On April 1, 2010, the First Circuit affirmed this court's remand order, and remanded the matter to this court for the specific, limited purpose of specifying "whether (1) a new arbitration panel should be constituted, (2) the original arbitration panel should be reconstituted, or (3) FINRA should decide the issue in the first instance according to its own practices and procedures." Kashner Davidson Securities Corp. v. Mscisz, 2010 WL 1241532, *14 (1st Cir. Apr. 1, 2010) ("Kashner Davidson II").
II. DISCUSSION
It is within this court's discretion to remand this matter to the same arbitration panel or to a new one. Id. at 13; see also Aircraft Braking Sys. v. Local 856, UAW, 97 F.3d 155, 162-63 (6th Cir. 1996). Generally, the interests in efficiency weighs in favor of remand to the same panel. See Koken v. Cologne Reinsurance (Barbados), Ltd., 2006 U.S. Dist. LEXIS 87888, *6 (M.D. Pa. Dec. 2006); Tempo Shain Corp. v. Bertek, Inc., 1997 WL 580775, *2 (S.D.N.Y. Sept. 17, 1997). However, where "the arbitrator in question acted, or failed to act, in a manner from which one might infer bias against one of the parties, corruption, fraud, or other misconduct," remand to a new arbitrator is appropriate.In re A.H. Robins Co., 230 B.R. 82, 86 (Bankr. E.D. Va. 1999); see also Koken, 2006 U.S. Dist. LEXIS at *6. In particular, where an arbitrator acted in manifest disregard of the law, courts have remanded to a new arbitrator. See, e.g., Montes v. Shearson Lehman Bros., Inc., 128 F.3d 1456, 1464 (11th Cir. 1997); Koken, 2006 U.S. Dist.
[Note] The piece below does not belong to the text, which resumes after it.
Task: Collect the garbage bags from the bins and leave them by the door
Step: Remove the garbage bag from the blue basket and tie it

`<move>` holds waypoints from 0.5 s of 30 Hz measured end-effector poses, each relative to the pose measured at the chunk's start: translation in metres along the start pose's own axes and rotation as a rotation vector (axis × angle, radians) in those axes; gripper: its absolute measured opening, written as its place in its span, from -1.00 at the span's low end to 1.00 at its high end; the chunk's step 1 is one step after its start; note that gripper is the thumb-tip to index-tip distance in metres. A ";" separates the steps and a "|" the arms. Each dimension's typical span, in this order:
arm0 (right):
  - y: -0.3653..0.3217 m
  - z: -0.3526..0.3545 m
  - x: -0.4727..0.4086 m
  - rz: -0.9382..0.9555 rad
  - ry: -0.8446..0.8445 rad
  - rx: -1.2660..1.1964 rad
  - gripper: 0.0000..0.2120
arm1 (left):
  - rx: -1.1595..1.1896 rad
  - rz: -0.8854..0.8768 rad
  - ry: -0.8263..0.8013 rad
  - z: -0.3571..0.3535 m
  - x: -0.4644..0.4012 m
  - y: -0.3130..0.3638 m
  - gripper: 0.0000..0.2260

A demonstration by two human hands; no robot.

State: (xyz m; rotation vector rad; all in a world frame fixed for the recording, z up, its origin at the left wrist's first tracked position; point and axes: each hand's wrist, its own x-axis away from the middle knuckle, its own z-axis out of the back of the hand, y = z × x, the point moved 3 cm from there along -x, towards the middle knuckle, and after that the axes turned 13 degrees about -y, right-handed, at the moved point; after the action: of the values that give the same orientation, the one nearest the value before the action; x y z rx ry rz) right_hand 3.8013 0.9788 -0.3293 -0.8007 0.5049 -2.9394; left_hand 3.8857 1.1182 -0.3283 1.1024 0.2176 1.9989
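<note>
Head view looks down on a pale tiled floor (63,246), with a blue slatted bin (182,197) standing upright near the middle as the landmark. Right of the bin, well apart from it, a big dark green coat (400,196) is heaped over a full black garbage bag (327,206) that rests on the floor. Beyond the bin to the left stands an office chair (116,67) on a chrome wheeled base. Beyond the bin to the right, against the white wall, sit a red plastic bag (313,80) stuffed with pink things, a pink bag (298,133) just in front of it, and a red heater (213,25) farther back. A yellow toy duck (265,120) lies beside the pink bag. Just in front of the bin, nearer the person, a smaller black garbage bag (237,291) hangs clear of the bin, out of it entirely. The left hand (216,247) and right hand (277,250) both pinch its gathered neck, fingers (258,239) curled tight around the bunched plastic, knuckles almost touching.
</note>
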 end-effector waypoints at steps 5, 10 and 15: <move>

LEXIS at *6.
Here, where the parties were in arbitration nearly a year and the panel has already decided some of the claims presented to it on the merits, the interests in efficiency are considerable. Nevertheless, as noted earlier, the First Circuit found that the panel acted with "intentional and willful disregard of the clear and unequivocal language" of the NASD rules. Kashner Davidson I at 79. Moreover, in reaching this conclusion, the First Circuit noted that shortly prior to dismissing the defendants' claims, the panel itself stated that it had "considered the merits of appellants' claims in deciding to dismiss them," despite the fact that the claims had been neither briefed nor argued. Id. at 76. The First Circuit concluded that "[t]hat consideration could not plausibly [have] disappear[ed]" before the panel dismissed the claims, and "[t]hus, in some fashion, the Panel's assessment of the merits of these claims informed its decision to dismiss them as a sanction." Id.
In light of the First Circuit's finding that the panel's views on the merits of the defendants' claims influenced its decision to disregard the law in dismissing those claims, remand to another panel is most appropriate. Compare Westvaco Corp. v. Local 579, United Paperworkers, Int'l Union, 1992 WL 121372 (D. Mass. Mar. 5, 1992) (remanding to the same arbitrator where the record revealed no bias or prejudice against either party on the arbitrator's part). Therefore, it is hereby ORDERED that this matter is REMANDED to a new FINRA arbitration panel for further proceedings consistent with the First Circuit's decisions in this case.